As mentioned before, netdata provides us a very nice real-time UI on port 19999 on each host. Graphs are updated once a second, and they are interactive.
For looking at longer-term trends, rolling up multiple hosts into one dashboard, or looking at data from sources other than netdata, we use grafana. Its web UI runs on port 3000 by default. Its graphs are very interactive; you can zoom in to look closely at one particular chart, you can drag to zoom in on a specific time range, and you can toggle specific data points on and off. You can build highly sophisticated dashboards and have them cycle automatically.
Here’s a screenshot of our video streaming dashboard during the August 2017 total eclipse.
I should mention that we use a fantastic CLI tool, wizzy, to manage our dashboards. It imports/exports the dashboards in JSON format, perfect for committing to our git repo.
We rely on alerting to identify problems in the infrastructure. If we’re pushing the CPU too hard on a particular instance, we may want to consider using a larger instance type or scaling horizontally to add more instances to handle the workload.
Given that we’re using InfluxDB, kapacitor was a natural option for alerting. It streams values from InfluxDB as they are ingested, applying lambda expressions to do things like filter by tag and combine values mathematically. It can do anomaly detection, alerting when something deviates too much from the norm. Configuration is a little tricky, requiring you to author “TICK scripts”. But I think this complexity is necessary. alerts in other tools, like zabbix, can be quite complex to configure, and having the logic in a script lends itself better to version control than doing inside a web interface like in zabbix.

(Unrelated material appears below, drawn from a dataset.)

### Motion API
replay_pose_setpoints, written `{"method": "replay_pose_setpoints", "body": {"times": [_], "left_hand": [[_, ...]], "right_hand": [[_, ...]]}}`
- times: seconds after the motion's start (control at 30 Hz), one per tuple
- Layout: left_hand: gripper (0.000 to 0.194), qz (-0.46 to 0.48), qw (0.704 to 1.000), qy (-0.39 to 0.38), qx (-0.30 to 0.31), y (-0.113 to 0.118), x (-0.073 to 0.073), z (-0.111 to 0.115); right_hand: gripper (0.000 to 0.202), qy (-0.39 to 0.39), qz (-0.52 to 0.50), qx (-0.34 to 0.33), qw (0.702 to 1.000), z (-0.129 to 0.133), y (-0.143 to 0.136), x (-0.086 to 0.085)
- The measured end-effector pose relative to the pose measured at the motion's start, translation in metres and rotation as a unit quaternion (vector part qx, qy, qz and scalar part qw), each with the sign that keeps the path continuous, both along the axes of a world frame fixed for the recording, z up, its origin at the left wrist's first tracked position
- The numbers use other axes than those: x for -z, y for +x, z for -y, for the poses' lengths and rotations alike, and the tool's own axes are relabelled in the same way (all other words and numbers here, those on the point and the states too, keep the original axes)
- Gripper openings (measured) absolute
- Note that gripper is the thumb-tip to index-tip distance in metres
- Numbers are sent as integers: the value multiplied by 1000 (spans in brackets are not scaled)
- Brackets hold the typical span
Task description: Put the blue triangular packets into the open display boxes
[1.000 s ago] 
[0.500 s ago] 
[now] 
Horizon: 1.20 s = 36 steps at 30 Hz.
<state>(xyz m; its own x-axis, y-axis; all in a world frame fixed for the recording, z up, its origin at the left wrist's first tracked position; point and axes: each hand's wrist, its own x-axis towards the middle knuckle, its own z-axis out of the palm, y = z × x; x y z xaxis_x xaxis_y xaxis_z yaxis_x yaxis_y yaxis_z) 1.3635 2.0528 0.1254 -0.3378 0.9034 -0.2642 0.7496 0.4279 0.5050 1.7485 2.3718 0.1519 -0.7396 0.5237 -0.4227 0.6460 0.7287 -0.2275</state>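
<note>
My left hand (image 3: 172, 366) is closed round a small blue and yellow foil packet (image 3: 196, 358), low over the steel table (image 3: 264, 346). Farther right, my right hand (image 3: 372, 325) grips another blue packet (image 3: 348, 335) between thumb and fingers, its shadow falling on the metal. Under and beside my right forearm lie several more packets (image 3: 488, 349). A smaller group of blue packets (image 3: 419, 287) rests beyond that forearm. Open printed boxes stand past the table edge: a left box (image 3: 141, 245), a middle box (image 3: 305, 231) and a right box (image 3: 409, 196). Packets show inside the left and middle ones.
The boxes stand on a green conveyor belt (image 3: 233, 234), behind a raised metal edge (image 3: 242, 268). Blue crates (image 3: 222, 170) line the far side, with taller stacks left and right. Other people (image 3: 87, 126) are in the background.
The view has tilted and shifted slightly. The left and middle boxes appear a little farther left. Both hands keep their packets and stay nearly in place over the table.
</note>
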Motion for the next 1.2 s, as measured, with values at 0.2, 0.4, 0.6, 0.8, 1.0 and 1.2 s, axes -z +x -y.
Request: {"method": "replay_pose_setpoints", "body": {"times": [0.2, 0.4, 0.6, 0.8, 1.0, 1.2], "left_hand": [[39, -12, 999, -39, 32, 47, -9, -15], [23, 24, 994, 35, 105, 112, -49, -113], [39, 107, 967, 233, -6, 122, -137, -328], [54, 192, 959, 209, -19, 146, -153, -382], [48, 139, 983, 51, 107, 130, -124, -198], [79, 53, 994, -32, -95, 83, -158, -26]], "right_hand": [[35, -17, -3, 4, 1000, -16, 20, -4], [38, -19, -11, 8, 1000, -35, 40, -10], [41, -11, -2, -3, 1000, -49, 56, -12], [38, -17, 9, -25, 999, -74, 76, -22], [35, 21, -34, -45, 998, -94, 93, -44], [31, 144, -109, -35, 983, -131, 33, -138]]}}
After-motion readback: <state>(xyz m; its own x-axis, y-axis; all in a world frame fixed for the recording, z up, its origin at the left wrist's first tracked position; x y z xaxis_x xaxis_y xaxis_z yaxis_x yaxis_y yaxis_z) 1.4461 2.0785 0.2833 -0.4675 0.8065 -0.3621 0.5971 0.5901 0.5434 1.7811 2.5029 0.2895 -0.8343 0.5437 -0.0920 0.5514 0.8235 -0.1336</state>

In addition to being able to send email, Kapacitor integrates nicely with a wide variety of notification services, like PagerDuty and VictorOps (the platform we’re using). It also has easy Slack integration, if you want to send a copy of all your notifications to a slack channel for your team to monitor.
To understand our costs, you have to know a little about our environment to get an idea of how much we’re collecting and storing.
- monitoring about 40-50 EC2 instances with netdata, with about 300 unique measurements
- netdata sends values to influxdb once every 10s
- retain 10s data for 10 days
- retain 1m data for 120 days
- retain 15m data for 2 years
- collecting CloudWatch metrics from about 10 AWS services, with multiple resources per service, and about 15 measurements per service
- collecting performance metrics from one Elasticache cluster and two Aurora clusters (about 20-30 measurements each)
- two t2.large instances: $84.68/mo
- ELB for the grafana UI: $18.76/mo
- two 120GB EBS volumes for InfluxDB storage: $24.00/mo
- additional CloudWatch metrics and API calls: $38.00/mo
Total cost: $165.44/mo. I am happy with this cost; I don’t think any packaged services could touch this in terms of data resolution, coverage, and retention. I hope this gives you some ideas on building your own monitoring stack in AWS!